**The task:** The answer must consist solely of the lines from the one with "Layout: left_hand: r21" through the last line of the data, copied exactly, with no pictures.

━━━ Data block

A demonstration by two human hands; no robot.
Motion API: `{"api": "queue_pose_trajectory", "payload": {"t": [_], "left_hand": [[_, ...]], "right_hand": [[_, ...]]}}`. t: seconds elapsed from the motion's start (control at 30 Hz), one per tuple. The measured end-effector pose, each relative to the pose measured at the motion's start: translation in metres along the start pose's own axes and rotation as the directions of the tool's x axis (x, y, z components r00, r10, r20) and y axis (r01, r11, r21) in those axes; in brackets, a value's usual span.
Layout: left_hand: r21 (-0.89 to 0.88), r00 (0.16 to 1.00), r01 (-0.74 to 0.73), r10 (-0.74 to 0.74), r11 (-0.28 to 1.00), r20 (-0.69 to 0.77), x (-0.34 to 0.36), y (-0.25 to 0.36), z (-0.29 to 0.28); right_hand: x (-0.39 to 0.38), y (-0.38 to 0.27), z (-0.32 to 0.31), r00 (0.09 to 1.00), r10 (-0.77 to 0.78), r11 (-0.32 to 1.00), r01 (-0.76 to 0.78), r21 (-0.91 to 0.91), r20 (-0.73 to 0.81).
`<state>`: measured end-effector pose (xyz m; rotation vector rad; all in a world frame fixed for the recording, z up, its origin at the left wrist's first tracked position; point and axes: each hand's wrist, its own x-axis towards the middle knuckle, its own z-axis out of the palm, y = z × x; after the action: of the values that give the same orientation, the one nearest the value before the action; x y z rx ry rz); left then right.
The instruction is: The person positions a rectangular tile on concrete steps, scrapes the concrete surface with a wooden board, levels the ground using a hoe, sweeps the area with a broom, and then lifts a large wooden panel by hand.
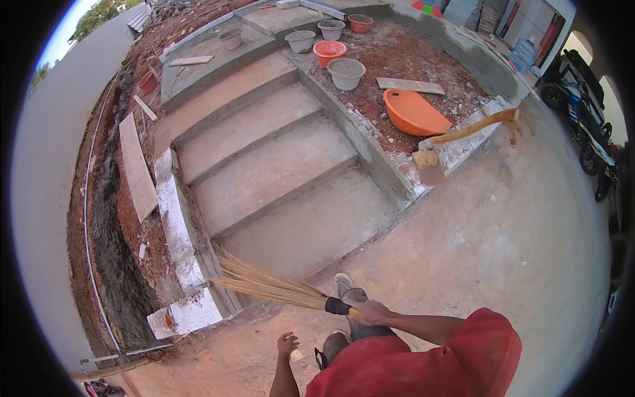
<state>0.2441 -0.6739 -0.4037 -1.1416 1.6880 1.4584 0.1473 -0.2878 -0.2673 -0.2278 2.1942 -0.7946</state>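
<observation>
My right hand (pixel 370 311) is closed round the handle of a stick broom (pixel 274 284). A black band wraps the broom beside my fingers. Its long straw-coloured bristles fan out to the left, their tips by the low wall (pixel 195 311) at the foot of the concrete steps (pixel 307 231). Whether the tips touch the surface I cannot tell. My left hand (pixel 287 344) hangs free on the left, fingers loosely apart, holding nothing. My feet, in sandals, stand on the dusty concrete floor (pixel 463 264) just before the lowest step.
A hoe (pixel 473 132) lies at the right of the steps beside an orange basin (pixel 413 114). Several buckets (pixel 346 74) stand farther up on the red soil. Left of the steps are a long plank (pixel 137 169) and a muddy trench (pixel 119 245). A motorcycle (pixel 585 126) is parked far right.
</observation>
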Motion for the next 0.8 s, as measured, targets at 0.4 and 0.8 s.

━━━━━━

**Result of the exercise:**
Layout: left_hand: r21 (-0.89 to 0.88), r00 (0.16 to 1.00), r01 (-0.74 to 0.73), r10 (-0.74 to 0.74), r11 (-0.28 to 1.00), r20 (-0.69 to 0.77), x (-0.34 to 0.36), y (-0.25 to 0.36), z (-0.29 to 0.28); right_hand: x (-0.39 to 0.38), y (-0.38 to 0.27), z (-0.32 to 0.31), r00 (0.09 to 1.00), r10 (-0.77 to 0.78), r11 (-0.32 to 1.00), r01 (-0.76 to 0.78), r21 (-0.91 to 0.91), r20 (-0.73 to 0.81).
`<state>`: measured end-effector pose (xyz m; rotation vector rad; all in a world frame fixed for the recording, z up, its origin at the left wrist's first tracked position; point and axes: each hand's wrist, its own x-axis towards the middle knuckle, its own z-axis out of the palm, y = z × x; after the action: of the values that give the same orientation, the one nearest the value before the action; x y z rx ry rz); left then right.
The instruction is: The person positions a rectangular tile on concrete steps, scrapes the concrete surface with a wooden board, levels the ground using a hoe, sweeps the area with a broom, and then lifts a large wooden panel by hand.
<state>0.2441 -0.6739 -0.4037 -1.1416 1.6880 1.4584 0.1473 -0.2878 -0.2673 -0.2278 2.1942 -0.7946</state>
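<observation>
My right hand (pixel 370 311) is closed round the handle of a stick broom (pixel 274 284). A black band wraps the broom beside my fingers. Its long straw-coloured bristles fan out to the left, their tips by the low wall (pixel 195 311) at the foot of the concrete steps (pixel 307 231). Whether the tips touch the surface I cannot tell. My left hand (pixel 287 344) hangs free on the left, fingers loosely apart, holding nothing. My feet, in sandals, stand on the dusty concrete floor (pixel 463 264) just before the lowest step.
A hoe (pixel 473 132) lies at the right of the steps beside an orange basin (pixel 413 114). Several buckets (pixel 346 74) stand farther up on the red soil. Left of the steps are a long plank (pixel 137 169) and a muddy trench (pixel 119 245). A motorcycle (pixel 585 126) is parked far right.
</observation>
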Motion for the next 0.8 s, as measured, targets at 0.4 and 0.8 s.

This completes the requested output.